Required work: Reproduce the data below in full. Nothing should differ from the original.

Source data:
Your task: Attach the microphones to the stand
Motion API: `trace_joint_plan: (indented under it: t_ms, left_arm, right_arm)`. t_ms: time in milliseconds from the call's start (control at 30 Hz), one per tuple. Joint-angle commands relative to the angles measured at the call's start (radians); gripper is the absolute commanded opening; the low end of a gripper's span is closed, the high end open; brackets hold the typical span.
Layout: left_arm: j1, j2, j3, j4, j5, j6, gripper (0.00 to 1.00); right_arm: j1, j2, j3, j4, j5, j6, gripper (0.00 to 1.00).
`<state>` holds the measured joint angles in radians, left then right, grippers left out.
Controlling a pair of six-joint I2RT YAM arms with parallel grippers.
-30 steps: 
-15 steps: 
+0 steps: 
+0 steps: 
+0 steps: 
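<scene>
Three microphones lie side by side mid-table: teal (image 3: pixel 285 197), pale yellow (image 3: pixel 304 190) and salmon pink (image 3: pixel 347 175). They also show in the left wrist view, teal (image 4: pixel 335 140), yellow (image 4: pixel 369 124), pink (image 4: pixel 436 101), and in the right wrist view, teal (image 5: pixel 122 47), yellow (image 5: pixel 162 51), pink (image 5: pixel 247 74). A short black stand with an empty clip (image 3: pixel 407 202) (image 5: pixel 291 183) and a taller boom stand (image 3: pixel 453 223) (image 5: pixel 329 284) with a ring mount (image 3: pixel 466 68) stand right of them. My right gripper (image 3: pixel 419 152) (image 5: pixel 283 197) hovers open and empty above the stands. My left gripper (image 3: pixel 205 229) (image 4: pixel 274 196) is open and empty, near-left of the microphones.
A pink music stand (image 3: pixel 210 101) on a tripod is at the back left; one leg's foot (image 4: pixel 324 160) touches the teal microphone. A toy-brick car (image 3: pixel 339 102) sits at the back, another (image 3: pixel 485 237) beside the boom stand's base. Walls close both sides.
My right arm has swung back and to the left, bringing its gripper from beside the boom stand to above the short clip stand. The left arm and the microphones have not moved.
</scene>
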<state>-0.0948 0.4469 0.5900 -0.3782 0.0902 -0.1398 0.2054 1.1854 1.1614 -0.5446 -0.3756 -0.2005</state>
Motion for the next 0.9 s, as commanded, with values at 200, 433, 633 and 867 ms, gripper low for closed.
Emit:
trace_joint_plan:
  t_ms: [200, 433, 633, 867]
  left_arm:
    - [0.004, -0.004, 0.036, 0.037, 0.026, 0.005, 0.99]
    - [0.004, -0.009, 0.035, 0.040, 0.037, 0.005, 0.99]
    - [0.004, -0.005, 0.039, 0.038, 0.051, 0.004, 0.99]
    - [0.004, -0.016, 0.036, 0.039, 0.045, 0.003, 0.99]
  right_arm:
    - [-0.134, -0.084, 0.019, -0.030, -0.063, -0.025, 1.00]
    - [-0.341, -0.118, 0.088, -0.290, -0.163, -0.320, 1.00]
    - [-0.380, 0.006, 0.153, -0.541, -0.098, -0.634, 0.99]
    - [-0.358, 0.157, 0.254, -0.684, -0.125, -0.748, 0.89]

Output for this exercise:
Your task: Attach the microphones to the stand
Motion API: `trace_joint_plan: (indented under it: t_ms, left_arm, right_arm)`. t_ms: time in milliseconds from the call's start (control at 30 Hz), one per tuple. Joint-angle commands relative to the angles measured at the call's start (radians); gripper is the absolute commanded opening; the low end of a gripper's span is closed, the high end open; brackets hold the typical span.
Layout: left_arm: j1, j2, j3, j4, j5, j6, gripper (0.00 to 1.00); right_arm: j1, j2, j3, j4, j5, j6, gripper (0.00 to 1.00).
`<state>` holds the measured joint angles in radians, left then right, grippers left out.
Controlling a pair of six-joint I2RT YAM arms with parallel grippers.
-30 steps: 
-15 steps: 
+0 steps: 
+0 steps: 
+0 steps: 
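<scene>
Three microphones lie side by side mid-table: teal (image 3: pixel 285 197), pale yellow (image 3: pixel 304 190) and salmon pink (image 3: pixel 347 175). They also show in the left wrist view, teal (image 4: pixel 335 140), yellow (image 4: pixel 369 124), pink (image 4: pixel 436 101), and in the right wrist view, teal (image 5: pixel 122 47), yellow (image 5: pixel 162 51), pink (image 5: pixel 247 74). A short black stand with an empty clip (image 3: pixel 407 202) (image 5: pixel 291 183) and a taller boom stand (image 3: pixel 453 223) (image 5: pixel 329 284) with a ring mount (image 3: pixel 466 68) stand right of them. My right gripper (image 3: pixel 419 152) (image 5: pixel 283 197) hovers open and empty above the stands. My left gripper (image 3: pixel 205 229) (image 4: pixel 274 196) is open and empty, near-left of the microphones.
A pink music stand (image 3: pixel 210 101) on a tripod is at the back left; one leg's foot (image 4: pixel 324 160) touches the teal microphone. A toy-brick car (image 3: pixel 339 102) sits at the back, another (image 3: pixel 485 237) beside the boom stand's base. Walls close both sides.
My right arm has swung back and to the left, bringing its gripper from beside the boom stand to above the short clip stand. The left arm and the microphones have not moved.
</scene>
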<state>-0.0948 0.4469 0.5900 -0.3782 0.0902 -0.1398 0.2054 1.1854 1.1614 -0.5446 -0.3756 -0.2005</state>
Motion for the next 0.9 s, as commanded, with values at 200, 433, 633 and 867 ms, gripper low for closed.
Emit:
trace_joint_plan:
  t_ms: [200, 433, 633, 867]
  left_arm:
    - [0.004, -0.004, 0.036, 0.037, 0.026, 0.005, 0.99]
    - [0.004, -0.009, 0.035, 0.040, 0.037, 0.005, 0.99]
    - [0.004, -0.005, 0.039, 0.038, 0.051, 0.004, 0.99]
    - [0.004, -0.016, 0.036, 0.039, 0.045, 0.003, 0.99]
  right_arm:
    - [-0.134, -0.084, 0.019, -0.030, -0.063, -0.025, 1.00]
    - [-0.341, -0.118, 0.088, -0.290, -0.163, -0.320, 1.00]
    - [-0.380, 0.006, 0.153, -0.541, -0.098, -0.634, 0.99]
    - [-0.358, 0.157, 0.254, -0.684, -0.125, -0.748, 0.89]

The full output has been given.